Behind the Scenes with RobotX

Khan Lab School
February 1, 2023 / 5 mins read

A Three-Part Series, part 1 of 3

As we enter 2023, we’re proud to announce the kickoff of our Robotics team 6962, RobotX. With a goal of bridging the gap between engineering, design thinking, business, and leadership skills, it’s no surprise that robotics is one of, if not the, most popular after-school team at Khan Lab School. Seventy students from grades 7-12 join together on Tuesday, Wednesday, and Thursday after school, with a full day of prototyping on Saturdays. A handful of parents volunteer to be mentors, which provides critical guidance from professionals in various fields. With membership at an all-time high, we’re optimistic that this year will be our most productive one yet!

KLS_RobotX_2023_Timelapse from Khan Lab School on Vimeo.

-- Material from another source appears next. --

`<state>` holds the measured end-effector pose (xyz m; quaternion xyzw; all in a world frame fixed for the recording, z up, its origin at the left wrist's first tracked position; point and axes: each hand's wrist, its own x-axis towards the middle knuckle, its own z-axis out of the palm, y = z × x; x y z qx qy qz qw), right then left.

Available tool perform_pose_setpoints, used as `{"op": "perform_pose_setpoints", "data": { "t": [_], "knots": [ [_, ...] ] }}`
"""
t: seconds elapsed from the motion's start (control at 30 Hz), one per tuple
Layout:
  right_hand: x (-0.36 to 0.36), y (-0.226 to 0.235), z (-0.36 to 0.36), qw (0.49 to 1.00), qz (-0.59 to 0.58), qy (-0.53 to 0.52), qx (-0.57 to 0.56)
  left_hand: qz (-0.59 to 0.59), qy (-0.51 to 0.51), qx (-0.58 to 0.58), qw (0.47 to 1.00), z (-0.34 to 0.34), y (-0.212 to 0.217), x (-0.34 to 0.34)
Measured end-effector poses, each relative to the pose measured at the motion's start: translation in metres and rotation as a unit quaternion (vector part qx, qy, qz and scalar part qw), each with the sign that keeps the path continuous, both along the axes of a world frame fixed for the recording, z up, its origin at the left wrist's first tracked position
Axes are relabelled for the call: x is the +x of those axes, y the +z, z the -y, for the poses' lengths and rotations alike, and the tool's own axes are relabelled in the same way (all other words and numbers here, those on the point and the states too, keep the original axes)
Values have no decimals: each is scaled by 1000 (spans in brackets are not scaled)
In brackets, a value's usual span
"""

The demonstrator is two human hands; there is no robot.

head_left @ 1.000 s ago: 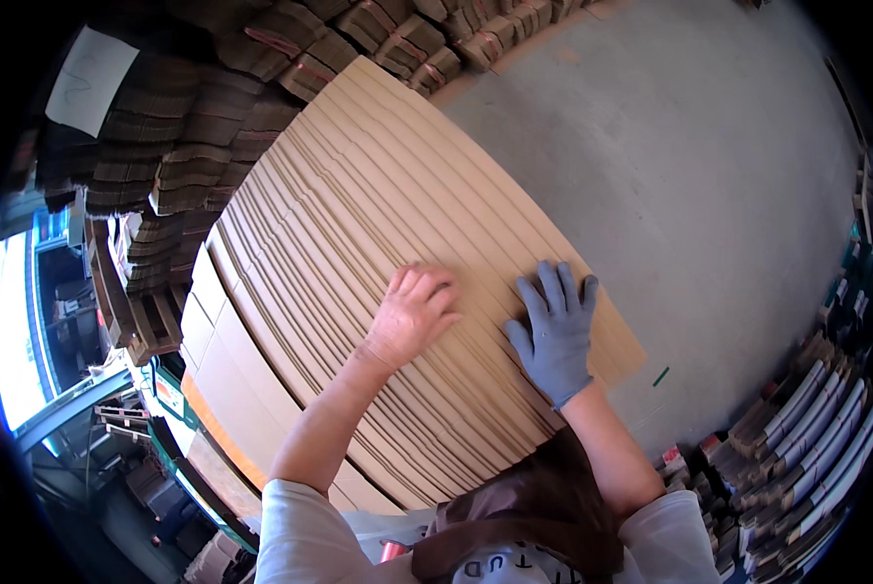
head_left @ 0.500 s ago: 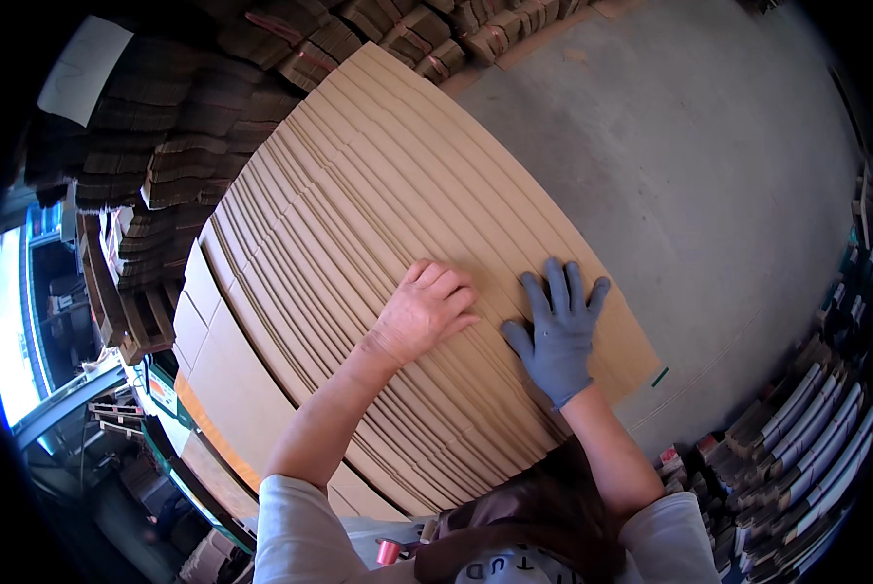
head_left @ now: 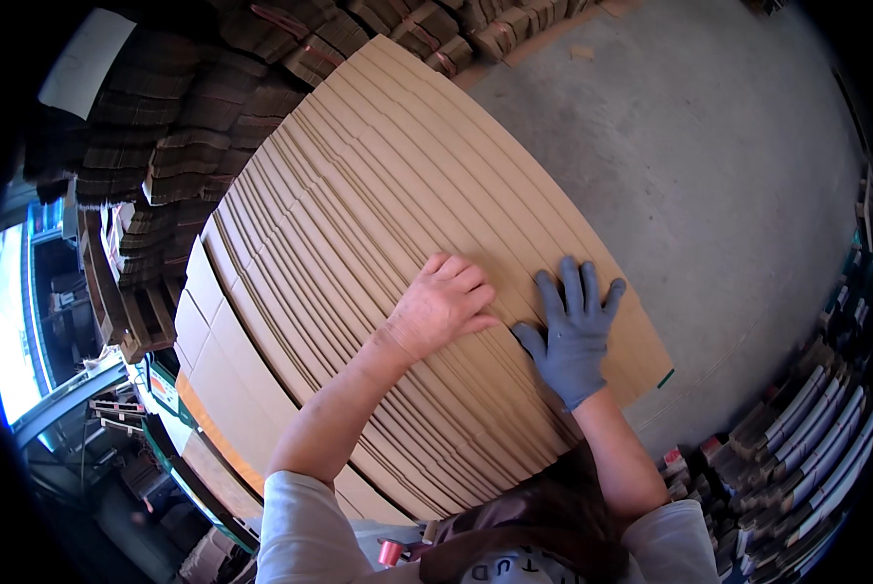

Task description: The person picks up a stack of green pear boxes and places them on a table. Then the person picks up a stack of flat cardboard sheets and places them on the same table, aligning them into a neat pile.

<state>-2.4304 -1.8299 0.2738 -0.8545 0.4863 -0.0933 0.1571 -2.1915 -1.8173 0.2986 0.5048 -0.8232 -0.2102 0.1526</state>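
Note:
A fanned row of flat brown cardboard sheets (head_left: 388,185) overlaps in steps in front of me. My left hand (head_left: 446,302), bare, rests on the middle of the fan with its fingers curled down onto a sheet's edge; the fingertips are partly hidden. To its right lies my right hand (head_left: 575,341) in a grey glove, palm down with the fingers spread on the rightmost sheet near its outer edge. Below the fan's left side are paler, flat cardboard pieces (head_left: 232,341), set off by a dark gap.
Tall stacks of bundled cardboard (head_left: 198,146) stand at the far left, beside a wooden pallet (head_left: 130,302). More tied bundles (head_left: 427,29) line the back. Grey concrete floor (head_left: 709,185) spreads to the right, with stacked sheets (head_left: 806,457) at lower right. A small red spool (head_left: 390,553) sits near my body.
Both hands have shifted a little to the right, keeping their shapes. The upper cardboard sheets have slid slightly rightward with them.

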Motion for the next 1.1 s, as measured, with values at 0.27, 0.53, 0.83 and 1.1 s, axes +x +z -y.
{"op": "perform_pose_setpoints", "data": {
  "t": [0.27,0.53,0.83,1.1],
  "knots": [
    [-1,-2,-1,1000,-2,1,-4,7,-1,4,1000,-1,-2,1],
    [-2,-4,1,1000,6,3,-6,8,1,11,1000,-1,-2,1],
    [-4,-2,3,1000,3,5,1,-6,4,11,1000,-2,-2,2],
    [-5,-3,4,1000,9,5,-5,-8,5,16,1000,-3,-1,2]
  ]
}}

Kickoff began on Saturday, January 7th with a livestream announcement of this year’s game challenge by FIRST Robotics Competition (FRC). The co-captains, Megan Chien and Amartya Iyer, split the team into groups and brainstorming ensued. Despite it being a highly competitive competition, the objective isn't to win—no matter how great that would be. Instead, the goal is to teach teamwork, design thinking, time management, resource management, and leadership. The focus is to create a unified team that works well together, not just one that succeeds while standing on the back of other students. RobotX as a whole decides what to build and which direction to go in.


Chi-Ray Chien, Head of Operations and Technology at KLS and Lead Mentor for robotics, explains his process for the team leadership: “In an extension of our motto, “Everyone’s a student, everyone’s a teacher”, we’ve set up the RobotX leadership structure slightly differently than most teams. Our Team Captains and the majority of team leads are sophomores and juniors. Seniors, having already been on the team for as many as five seasons, serve as Student Mentors, practicing the transition between doers to guides. This gives students the opportunity to experience an even broader range of soft-skills (including mentoring and teaching) while having the benefit to the team that the leadership isn’t completely lost each year to graduation. By the time students are applying for colleges in the fall of senior year, they have significant leadership experience to write about from the previous year or two”.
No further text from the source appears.